Kelly turned to see Robby Goodman, her RA, coming in through the main door with a case of Bud Light under either arm. Robby was tall and big but in an athletic way, equal parts rugby player and teddy bear. She was glad Robby was the first person she could tell the news to because she knew he’d be happy for her.
“My offer letter for L.Cecil,” she said. “I just accepted.”
“Whoa, seriously?” Robby’s shoulders dropped. “Does that mean you’re moving to New York?”
“Yeah!” Kelly said. “I can’t wait.”
He was quiet. She indicated the beer in his hands. “Big party tonight?”
“Yeah,” he said. “The new rugby recruits are in. We’re going to get schmammered. Actually, there’s an after-party at Theta Delt if you want to come? I’ll be blacked out, but it should be fun.”
“I’m going to this concert at Shoreline, but maybe we’ll swing by when we’re back?” she offered, knowing Renee wouldn’t be caught dead at a rugby party at Theta Delt.
“Cool,” he said, but didn’t make any effort to move, like there was something else. “Hey, do you—”
/> The sound of a Skype ring interrupted him and Kelly looked at her watch. “Oh crap—that’s my brother”—she ran up the stairs to catch the call—“Have fun tonight!”
She got to her room just in time to open the laptop and see Charlie’s face on the screen. Charlie was eleven years older and an international correspondent for the Associated Press. She knew that his rugged tan skin, shaggy hair and green eyes that captured the intensity of his intellect must be attractive but intimidating to other girls. She assumed that, along with his constant movement, was why he’d never had a serious girlfriend. But she saw through his serious demeanor. To her, Charlie was the goofy older brother who let her put makeup on him when she was seven, the one who taught her how to raise just one eyebrow and, when she got older, sneak down the fire escape at night without anyone hearing.
He was her best friend, her number-one confidant and fan. Which is what made it so hard to know she was about to let him down.
“What did you decide?” he asked as soon as she came on the screen.
“Hey,” she said. “Where are you?”
“Istanbul,” he said. “What did you decide?”
“I’m going with L.Cecil,” she said. “I just signed my offer letter.”
Charlie didn’t say anything. He hated Wall Street.
“And I’m happy with my decision.”
“Why?” he asked.
They’d already been through this when she accepted the banking internship last summer: was he really going to make her do it again? “Because I’ll learn a lot. And I’ll be around smart people. And it’ll open a lot of doors. And I’ll do things that matter.”
As soon as the words came out of her mouth she regretted them.
“Do things that matter?” His eyes flared up on the screen. “Helping rich corporations get richer? That matters to you?”
“I don’t want to go work in Syria, Charlie. I’m sorry if you think that makes me a bad person.”
“I don’t want you to work in Syria, either.

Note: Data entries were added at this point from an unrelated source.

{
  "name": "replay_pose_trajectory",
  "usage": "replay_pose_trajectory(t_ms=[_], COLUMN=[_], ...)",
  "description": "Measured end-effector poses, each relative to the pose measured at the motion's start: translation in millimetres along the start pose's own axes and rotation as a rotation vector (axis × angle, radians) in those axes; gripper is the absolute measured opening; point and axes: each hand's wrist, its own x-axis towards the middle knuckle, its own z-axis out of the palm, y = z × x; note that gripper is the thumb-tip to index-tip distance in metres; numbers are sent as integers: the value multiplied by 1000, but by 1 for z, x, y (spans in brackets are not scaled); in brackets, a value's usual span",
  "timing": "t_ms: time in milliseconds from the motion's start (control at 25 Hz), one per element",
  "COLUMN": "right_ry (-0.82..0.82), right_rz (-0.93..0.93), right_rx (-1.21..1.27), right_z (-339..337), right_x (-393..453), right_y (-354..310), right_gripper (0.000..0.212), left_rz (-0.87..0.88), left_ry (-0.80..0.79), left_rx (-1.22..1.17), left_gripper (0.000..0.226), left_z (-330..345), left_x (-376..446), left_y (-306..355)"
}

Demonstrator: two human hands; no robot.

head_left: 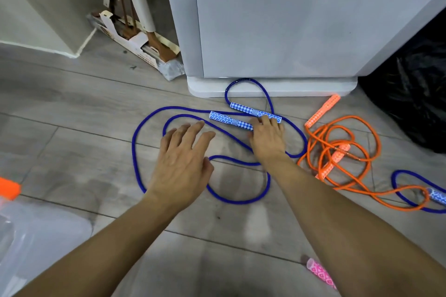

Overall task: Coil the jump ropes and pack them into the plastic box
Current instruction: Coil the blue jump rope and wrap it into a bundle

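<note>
Here, a blue rope [193, 113] sprawls on the floor [72, 116] — right hand [268, 137] fingers resting on its handles [241, 118], left hand [183, 159] spread flat beside.

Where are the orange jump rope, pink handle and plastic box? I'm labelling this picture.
orange jump rope [347, 149]: head view, tangled cord.
pink handle [319, 271]: head view, patterned grip.
plastic box [36, 236]: head view, clear wall.

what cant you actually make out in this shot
- Plastic box, head view: cut off by the left edge and blurred, contents unreadable.
- Pink handle: its rope is hidden behind the right forearm.
- Second blue rope: cut off by the right edge.
- Right hand: fingertips on the blue handles; grip unclear.
</note>
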Motion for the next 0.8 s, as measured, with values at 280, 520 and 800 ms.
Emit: replay_pose_trajectory(t_ms=[280,520,800], right_ry=[-87,42,38], right_rz=[-41,-65,-487], right_rx=[-145,51,369], right_z=[8,-56,-241], right_x=[-2,-30,-127], right_y=[2,-8,-46], right_gripper=[34,25,26], left_rz=[58,44,99], left_ry=[66,130,104], left_rx=[90,92,115], left_gripper=[48,45,53], left_z=[0,-39,-186], left_x=[7,-1,-14], left_y=[-7,-6,32])
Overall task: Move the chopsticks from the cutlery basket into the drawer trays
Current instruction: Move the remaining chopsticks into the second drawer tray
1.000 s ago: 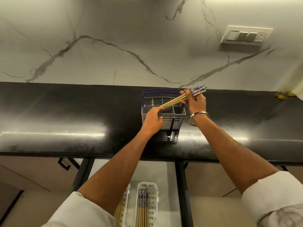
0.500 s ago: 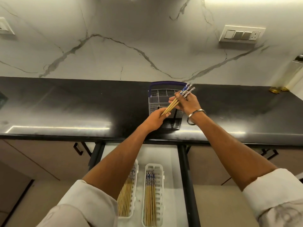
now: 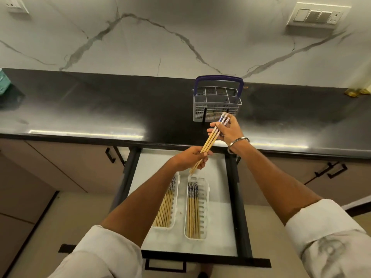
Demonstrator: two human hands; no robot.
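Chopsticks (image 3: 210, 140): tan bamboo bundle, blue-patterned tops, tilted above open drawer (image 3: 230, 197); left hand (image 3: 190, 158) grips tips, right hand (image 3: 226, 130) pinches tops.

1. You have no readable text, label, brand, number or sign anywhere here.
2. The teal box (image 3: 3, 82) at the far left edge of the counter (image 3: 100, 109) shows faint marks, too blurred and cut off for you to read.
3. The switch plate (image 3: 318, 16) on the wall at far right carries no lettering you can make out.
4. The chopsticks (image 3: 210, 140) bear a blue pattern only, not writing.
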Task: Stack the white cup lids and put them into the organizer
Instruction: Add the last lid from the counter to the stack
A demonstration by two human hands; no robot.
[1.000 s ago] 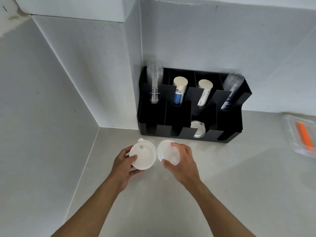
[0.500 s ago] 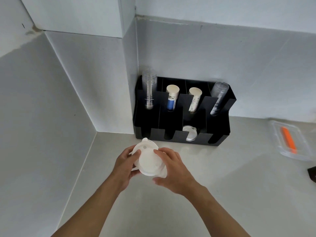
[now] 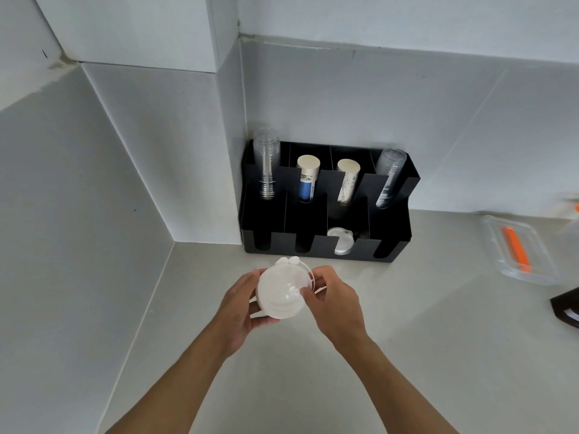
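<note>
A stack of white cup lids point(image 3: 282, 292) is held above the counter between both hands. My left hand point(image 3: 241, 305) cups the stack from the left and below. My right hand point(image 3: 335, 302) pinches its right edge with fingers and thumb. The black organizer point(image 3: 391, 227) stands in the corner against the wall, just beyond the hands. One white lid point(image 3: 341, 242) leans in its third front slot. The other front slots look dark and I cannot see into them. The back slots hold clear cups point(image 3: 266, 164) and paper cups point(image 3: 308, 178).
A clear plastic container point(image 3: 517, 249) with an orange item lies on the counter at the right. A dark object point(image 3: 567, 308) sits at the right edge. Walls close the counter point(image 3: 407, 355) on the left and behind.
A second ago each hand held a separate lid side by side. The right hand brought its lid onto the left one, and both hands now hold them as one stack.
</note>
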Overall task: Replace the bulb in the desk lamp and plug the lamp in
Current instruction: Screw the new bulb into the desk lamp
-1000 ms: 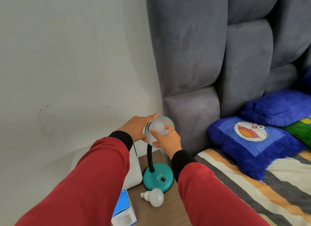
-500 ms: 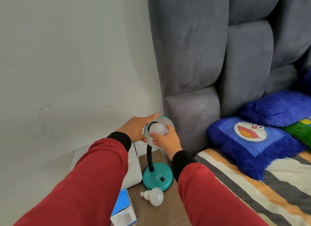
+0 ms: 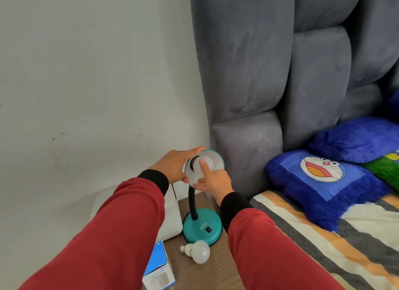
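step: seating bulb (image 3: 205,165) in lamp shade (image 3: 212,162) above teal base (image 3: 202,228) | left hand (image 3: 177,165) cups shade's back | right hand (image 3: 212,180) — fingers loosely spread on bulb | advice: steady shade, twist gently — don't cross-thread | spare bulb (image 3: 197,251) lies just before base

Soft even daylight, no glare.
Diffuse light, brighter on the white wall (image 3: 86,73); faint shadows under the red sleeves (image 3: 121,235) and lamp base (image 3: 202,227). Wide-angle bowing along the headboard (image 3: 248,63) edges; slight softness and compression smear throughout.
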A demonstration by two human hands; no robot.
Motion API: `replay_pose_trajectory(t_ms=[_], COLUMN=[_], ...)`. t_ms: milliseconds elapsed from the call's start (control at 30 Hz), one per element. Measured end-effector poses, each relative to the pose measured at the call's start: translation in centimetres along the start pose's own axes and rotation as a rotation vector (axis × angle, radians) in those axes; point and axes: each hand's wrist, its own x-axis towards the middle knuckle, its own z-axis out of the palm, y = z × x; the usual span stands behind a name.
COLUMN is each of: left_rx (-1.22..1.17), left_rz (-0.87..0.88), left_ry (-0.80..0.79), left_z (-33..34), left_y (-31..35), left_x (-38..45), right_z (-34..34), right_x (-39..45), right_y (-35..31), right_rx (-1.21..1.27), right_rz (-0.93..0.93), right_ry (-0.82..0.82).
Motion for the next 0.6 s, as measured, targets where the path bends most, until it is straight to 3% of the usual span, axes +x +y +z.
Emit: replay_pose_trajectory(t_ms=[233, 600], left_rx=[0.001, -0.013], left_rz=[0.009, 0.011], left_ry=[0.000, 0.002], left_z=[0.09, 0.11], left_y=[-0.23, -0.17], left_x=[-0.14, -0.24], right_z=[0.13, 0.04], right_x=[0.08, -0.11], right_y=[0.51, 0.29], right_rx=[0.104, -0.010], right_rz=[-0.021, -0.075], right_ry=[-0.039, 0.075])
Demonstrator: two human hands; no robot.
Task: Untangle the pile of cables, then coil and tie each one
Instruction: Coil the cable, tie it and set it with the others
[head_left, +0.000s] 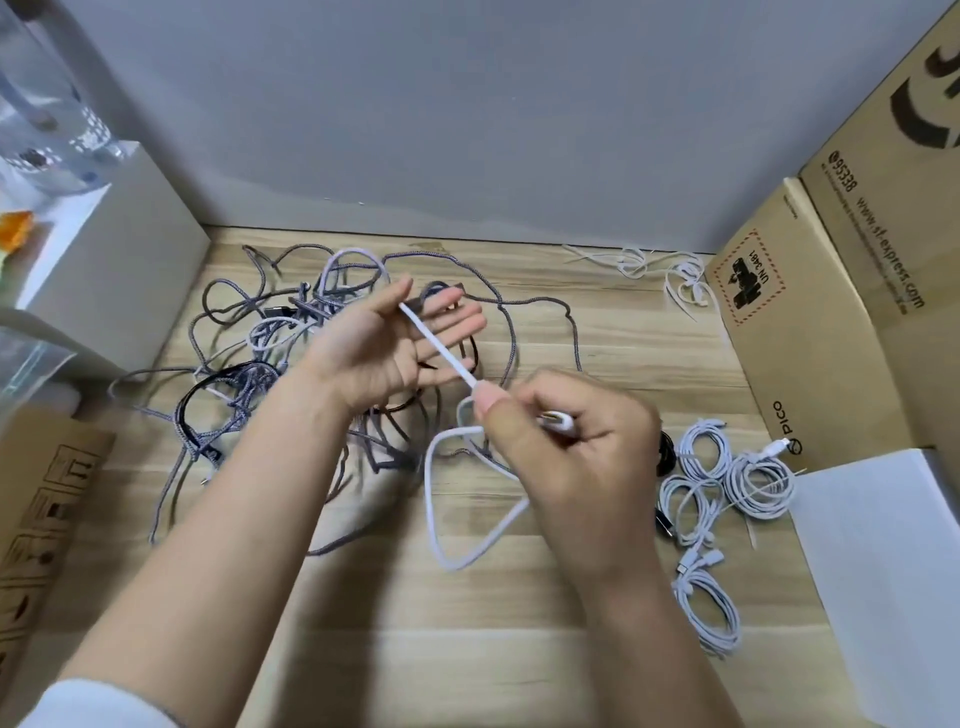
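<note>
Starting a coil, you are pinching the white cable (441, 348) near its plug in your right hand (566, 441), laying it across your flat, spread left hand (395, 343) above the tangled pile (291, 353) on the counter (363, 623); next, probably, winding loops around those straight fingers (457, 325).

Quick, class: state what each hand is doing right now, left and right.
Left hand: open, fingers straight, the white cable lying across them.
Right hand: closed, pinching the white cable near its plug end.
</note>
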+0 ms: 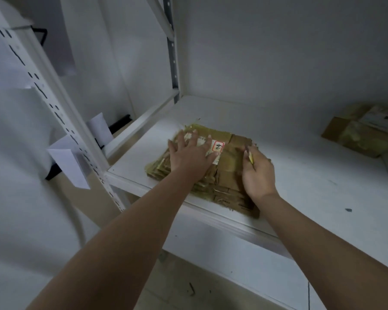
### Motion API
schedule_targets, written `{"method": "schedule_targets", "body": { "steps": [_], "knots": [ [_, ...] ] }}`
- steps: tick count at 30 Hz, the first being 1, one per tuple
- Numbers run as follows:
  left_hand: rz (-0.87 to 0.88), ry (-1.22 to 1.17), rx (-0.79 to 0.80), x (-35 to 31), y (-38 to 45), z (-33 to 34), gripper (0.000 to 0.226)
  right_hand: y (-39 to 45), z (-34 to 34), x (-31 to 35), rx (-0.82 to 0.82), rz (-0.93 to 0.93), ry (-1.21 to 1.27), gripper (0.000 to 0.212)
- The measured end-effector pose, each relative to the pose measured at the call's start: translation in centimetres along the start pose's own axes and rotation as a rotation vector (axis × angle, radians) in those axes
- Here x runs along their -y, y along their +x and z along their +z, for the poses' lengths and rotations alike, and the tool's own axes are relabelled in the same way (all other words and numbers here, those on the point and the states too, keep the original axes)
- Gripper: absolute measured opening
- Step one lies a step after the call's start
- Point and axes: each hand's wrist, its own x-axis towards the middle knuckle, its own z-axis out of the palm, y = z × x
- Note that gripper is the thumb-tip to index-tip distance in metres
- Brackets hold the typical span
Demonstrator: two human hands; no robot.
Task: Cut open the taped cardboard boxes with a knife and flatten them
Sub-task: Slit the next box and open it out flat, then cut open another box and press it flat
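Note:
A pile of flattened, tape-covered cardboard boxes point(224, 175) lies on the white shelf point(311, 180) near its front edge. My left hand point(189, 153) presses flat on top of the pile, fingers spread over a white label. My right hand point(258, 171) rests on the pile's right side and holds a small yellow-handled knife point(249, 155) in its curled fingers, the tip pointing away from me. A taped cardboard box point(363, 133) that still stands as a box sits at the shelf's far right.
White slotted shelf uprights point(54, 113) run along the left with paper tags point(74, 168) hanging from them. A wall closes off the back of the shelf. The floor shows below the shelf's front edge.

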Motion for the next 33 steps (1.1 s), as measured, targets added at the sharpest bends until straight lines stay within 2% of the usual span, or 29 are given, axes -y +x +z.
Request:
{"method": "schedule_targets", "body": {
  "steps": [4,6,8,9,13,17,23,28,30,33],
  "knots": [
    [0.082,0.066,-0.158,-2.3,-0.4,-1.6,0.036,-0.9,-2.8,-0.4,-0.089,0.07,-0.057,0.035],
    [0.04,-0.121,-0.167,-3.0,-0.5,-2.5,0.032,-1.3,-4.0,-0.9,-0.114,0.094,-0.087,0.034],
    [-0.01,-0.299,-0.137,-3.9,-0.7,-3.4,0.038,-1.6,-5.1,-1.4,-0.137,0.115,-0.116,0.033],
    [-0.01,-0.279,-0.139,-4.5,-0.8,-4.0,0.043,-1.7,-5.6,-1.8,-0.147,0.126,-0.122,0.033],
    [0.015,0.088,-0.178,-7.8,-1.1,-5.1,0.072,-1.9,-8.2,-3.8,-0.182,0.17,-0.146,0.034],
    [0.142,0.15,-0.26,-12.9,-0.4,-4.7,0.076,-1.7,-11.8,-6.2,-0.211,0.231,-0.181,0.033],
    [0.322,0.074,-0.169,-23.3,0.7,-1.4,0.076,-0.8,-19.8,-11.1,-0.246,0.271,-0.237,0.033],
    [0.423,-0.037,-0.126,-32.6,3.4,0.9,0.083,0.9,-26.7,-15.9,-0.234,0.32,-0.233,0.025],
    [0.435,-0.101,-0.162,-36.0,5.1,1.2,0.086,1.5,-28.7,-17.6,-0.216,0.333,-0.25,0.022],
    [0.357,-0.202,-0.152,-40.3,7.9,0.6,0.096,2.3,-30.6,-19.6,-0.198,0.325,-0.262,0.02]
  ]
}}
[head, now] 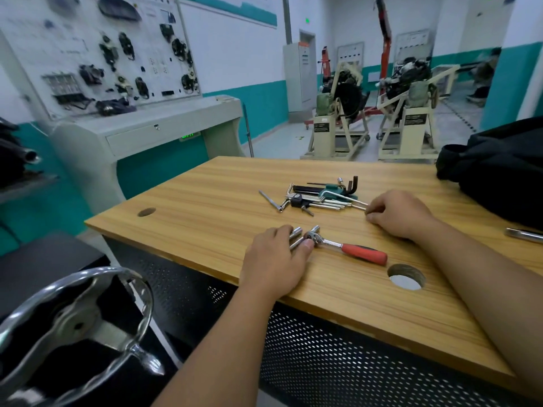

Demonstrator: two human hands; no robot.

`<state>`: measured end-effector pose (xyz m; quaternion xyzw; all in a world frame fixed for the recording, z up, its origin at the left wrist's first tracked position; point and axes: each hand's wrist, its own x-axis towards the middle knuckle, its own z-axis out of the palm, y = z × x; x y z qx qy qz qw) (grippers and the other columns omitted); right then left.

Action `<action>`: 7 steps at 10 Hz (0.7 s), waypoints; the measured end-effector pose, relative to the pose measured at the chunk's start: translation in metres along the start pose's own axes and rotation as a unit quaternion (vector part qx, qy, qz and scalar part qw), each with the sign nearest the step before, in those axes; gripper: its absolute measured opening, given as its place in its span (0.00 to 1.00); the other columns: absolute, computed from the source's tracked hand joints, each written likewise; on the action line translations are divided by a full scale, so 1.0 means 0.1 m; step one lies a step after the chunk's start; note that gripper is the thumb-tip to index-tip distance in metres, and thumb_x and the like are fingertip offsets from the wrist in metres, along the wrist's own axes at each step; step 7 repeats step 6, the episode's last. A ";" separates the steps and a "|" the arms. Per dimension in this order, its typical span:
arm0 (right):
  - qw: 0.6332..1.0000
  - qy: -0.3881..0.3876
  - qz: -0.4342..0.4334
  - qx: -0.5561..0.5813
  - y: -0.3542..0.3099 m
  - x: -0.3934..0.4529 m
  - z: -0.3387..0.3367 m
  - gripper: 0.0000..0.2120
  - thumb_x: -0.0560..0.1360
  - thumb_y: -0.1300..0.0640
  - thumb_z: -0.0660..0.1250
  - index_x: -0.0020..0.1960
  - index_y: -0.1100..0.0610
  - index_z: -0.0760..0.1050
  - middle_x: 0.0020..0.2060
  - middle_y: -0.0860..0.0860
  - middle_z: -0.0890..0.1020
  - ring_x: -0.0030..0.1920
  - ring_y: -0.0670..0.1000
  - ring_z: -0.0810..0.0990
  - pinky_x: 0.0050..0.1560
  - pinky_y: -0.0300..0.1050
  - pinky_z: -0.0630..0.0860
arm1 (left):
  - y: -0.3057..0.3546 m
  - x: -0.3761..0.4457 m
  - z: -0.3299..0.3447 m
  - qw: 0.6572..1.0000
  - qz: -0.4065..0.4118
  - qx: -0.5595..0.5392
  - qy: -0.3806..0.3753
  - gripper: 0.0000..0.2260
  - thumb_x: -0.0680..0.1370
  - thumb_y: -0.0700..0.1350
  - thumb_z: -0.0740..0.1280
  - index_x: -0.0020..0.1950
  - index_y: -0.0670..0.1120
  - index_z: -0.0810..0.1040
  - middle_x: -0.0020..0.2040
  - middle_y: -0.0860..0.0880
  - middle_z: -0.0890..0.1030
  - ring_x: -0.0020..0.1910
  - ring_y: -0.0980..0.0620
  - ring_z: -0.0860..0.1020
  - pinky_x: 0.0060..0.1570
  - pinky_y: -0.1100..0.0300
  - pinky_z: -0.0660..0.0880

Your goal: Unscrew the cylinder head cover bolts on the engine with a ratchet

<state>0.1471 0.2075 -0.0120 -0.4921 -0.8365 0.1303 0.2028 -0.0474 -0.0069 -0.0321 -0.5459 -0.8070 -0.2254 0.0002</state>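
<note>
The left hand [274, 254] is laid on the wooden table [205, 201], and its fingers are curled around two small metal sockets [295, 237], with the thumb pressed beside them; they seem to be gathered there for choosing the fitting size. Just beside the thumb the ratchet [346, 245] is lying flat, with its head near the sockets and its red handle pointed toward the right, so it is not yet taken up. The right hand [396, 214] is rested further back on the table, with the fingers bent, and the thin end of one key from the hex keys [320, 196] seems to be pinched between them, although this small part is not shown clearly. The keys are spread in a loose pile, probably for easy picking. A black bag [499, 168] is placed at the right edge. The engines [346, 92] are mounted on stands well apart, across the room, so the bolts are judged untouched; the tools are only being prepared.
</note>
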 end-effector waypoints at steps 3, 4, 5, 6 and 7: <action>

I just want you to do something that’s meaningful.”
“It can be meaningful,” she said. “Corporations need money to—” She stopped herself, knowing she’d never win that argument. “It’s not like I’m doing it forever,” she said instead. “A lot of people only stay for a couple of years, then go do other things. And at L.Cecil I’ll get good training, and meet influential people, and then if I don’t feel like I’m making a difference, I can go to Africa or whatever and have more impact than I could now anyway.”